Bear Head Lake is as close as you can get to the BWCA without actually needing a permit. They have great amenities at the campground, like a swimming beach and trail center.
Bring a paddleboard or a kayak and paddle around the lake.
Nearby the campground is the town of Ely with tons more to explore.
There are 73 semi-modern drive-in sites with 45 of those being electric.
For more solitude, reserve one of the four backpack sites or the two canoe sites.
Temperance River State Park
1410 161st St, Luverne, MN 56156
Temperance River State Park is located in northeastern Minnesota and is home to miles of hiking and waterfalls, fossils, as well as the Temperance River.
This is one of the best places to stay on the North Shore. It’s just far enough north that most people don’t travel, but not too far north, you can’t get there in a day.
The prime feature of the park is the Temperance River as it makes its way through the river gorge that separates the two campgrounds. It’s beautiful any time of day.
On the north side of the park, just past the roadside parking lot, there is a beautiful display of fossils on the rock face.
The park has 52 drive-in sites between the two campgrounds. Of those sites, 18 are electric. They also have 6 cart-in sites.
Some of the best waterfront views are in the lower campground. Most of the sites are shaded in wooded areas.
Superior Hiking Trail
1410 161st St, Luverne, MN 56156
Superior Hiking Trail is a long-distance hiking trail that runs along the North Shore of Lake Superior. The trail is popular for day hikes and overnight backpacking trips.
Backpacking along the Superior Hiking Trial is the ultimate escape.

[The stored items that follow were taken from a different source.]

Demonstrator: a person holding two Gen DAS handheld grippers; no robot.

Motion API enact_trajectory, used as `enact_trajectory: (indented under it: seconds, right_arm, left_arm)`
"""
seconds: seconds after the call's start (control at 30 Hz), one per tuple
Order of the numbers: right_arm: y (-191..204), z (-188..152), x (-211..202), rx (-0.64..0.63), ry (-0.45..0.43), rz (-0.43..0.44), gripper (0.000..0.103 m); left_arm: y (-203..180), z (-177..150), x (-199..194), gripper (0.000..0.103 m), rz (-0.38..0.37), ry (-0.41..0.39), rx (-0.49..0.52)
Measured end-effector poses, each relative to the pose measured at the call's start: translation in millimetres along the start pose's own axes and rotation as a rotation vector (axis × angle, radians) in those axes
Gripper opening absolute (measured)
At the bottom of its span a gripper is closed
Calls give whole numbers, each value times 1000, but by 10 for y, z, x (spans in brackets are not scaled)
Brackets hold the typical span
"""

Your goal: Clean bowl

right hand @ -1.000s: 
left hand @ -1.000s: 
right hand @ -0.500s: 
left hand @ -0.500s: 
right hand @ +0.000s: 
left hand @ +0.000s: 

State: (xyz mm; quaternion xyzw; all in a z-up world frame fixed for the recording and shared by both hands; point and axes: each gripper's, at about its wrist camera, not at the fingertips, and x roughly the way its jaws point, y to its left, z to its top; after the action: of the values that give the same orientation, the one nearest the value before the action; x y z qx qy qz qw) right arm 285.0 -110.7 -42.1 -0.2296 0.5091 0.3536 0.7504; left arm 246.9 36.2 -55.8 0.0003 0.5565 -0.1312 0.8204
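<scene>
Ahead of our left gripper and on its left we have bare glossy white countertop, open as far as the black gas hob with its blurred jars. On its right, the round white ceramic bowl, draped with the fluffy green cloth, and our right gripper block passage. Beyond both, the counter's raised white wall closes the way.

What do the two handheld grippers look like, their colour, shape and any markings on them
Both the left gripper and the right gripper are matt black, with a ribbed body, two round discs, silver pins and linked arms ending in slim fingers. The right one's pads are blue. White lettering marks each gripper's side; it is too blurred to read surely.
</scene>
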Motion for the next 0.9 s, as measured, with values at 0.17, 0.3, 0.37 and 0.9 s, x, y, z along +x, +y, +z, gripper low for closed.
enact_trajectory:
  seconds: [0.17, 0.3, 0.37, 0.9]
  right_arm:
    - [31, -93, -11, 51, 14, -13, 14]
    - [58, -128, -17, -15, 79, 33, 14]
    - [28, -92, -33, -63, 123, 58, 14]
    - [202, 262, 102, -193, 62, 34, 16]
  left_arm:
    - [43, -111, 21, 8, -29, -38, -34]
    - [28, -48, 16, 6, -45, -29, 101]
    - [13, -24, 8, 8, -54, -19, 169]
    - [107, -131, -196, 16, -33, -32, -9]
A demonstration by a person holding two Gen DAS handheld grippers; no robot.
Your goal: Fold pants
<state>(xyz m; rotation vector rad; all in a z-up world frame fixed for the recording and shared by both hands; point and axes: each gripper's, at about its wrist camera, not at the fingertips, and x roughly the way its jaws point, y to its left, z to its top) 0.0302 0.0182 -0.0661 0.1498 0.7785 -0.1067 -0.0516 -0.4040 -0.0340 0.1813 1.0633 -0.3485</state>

While it’s heavily hiked, there are sections that are more remote. The trail is incredibly popular in Fall.
My favorite thing to do on the trial is take the spur trails to see some of the great overlooks.
All of the campsites are free to use, with no permits required. They ask that you camp in the designated campground to preserve the trail. The sites are all shared with other campers and have a fire pit and latrine.
Blue Mounds State Park
1410 161st St, Luverne, MN 56156
Blue Mounds State Park is located in southwestern Minnesota and is home to miles of hiking, bison, and rock climbing as well as the Blue Mounds.
The most notable features are the Bison enclosure. You can hike all along the outside edge and even take an open-air guided tour of the enclosure.
The park is home to a prickly pair cactus that blooms in late June and Early July.
You can also view the epic quartzite cliff face that gave the park its name. This is a popular rock-climbing location.
Blue Mounds State Park has 73 sites along a shaded paved road, 40 of those sites have electricity. They do have two wheelchair-accessible sites.
The park has 14 cart in site, all close to the parking area.
If you want a unique experience, stay in one of their two tipis available seasonally at the park.
Camden State Park
1897 Camden Park Rd, Lynd, MN 56157
Located in southwestern Minnesota, Camden State Park is one of those rare treasures. It has a little bit of everything from swimming, to hiking and mountain biking to trout fishing.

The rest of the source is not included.